## What to work on
Every line below must be reproduced exactly. Copy them all.

## Collected material

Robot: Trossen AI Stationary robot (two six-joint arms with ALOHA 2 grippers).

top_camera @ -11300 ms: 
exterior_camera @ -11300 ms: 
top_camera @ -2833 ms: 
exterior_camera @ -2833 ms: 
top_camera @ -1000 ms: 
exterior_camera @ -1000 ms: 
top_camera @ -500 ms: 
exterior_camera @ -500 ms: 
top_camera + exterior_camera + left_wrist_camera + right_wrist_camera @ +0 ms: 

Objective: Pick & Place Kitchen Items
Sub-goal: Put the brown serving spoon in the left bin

## Expected answer
Robot: Trossen AI Stationary robot (two six-joint arms with ALOHA 2 grippers).

top_camera @ -11300 ms: 
exterior_camera @ -11300 ms: 
top_camera @ -2833 ms: 
exterior_camera @ -2833 ms: 
top_camera @ -1000 ms: 
exterior_camera @ -1000 ms: 
top_camera @ -500 ms: 
exterior_camera @ -500 ms: 
top_camera + exterior_camera + left_wrist_camera + right_wrist_camera @ +0 ms: 

Objective: Pick & Place Kitchen Items
Sub-goal: Put the brown serving spoon in the left bin

Nothing further remains for this exercise.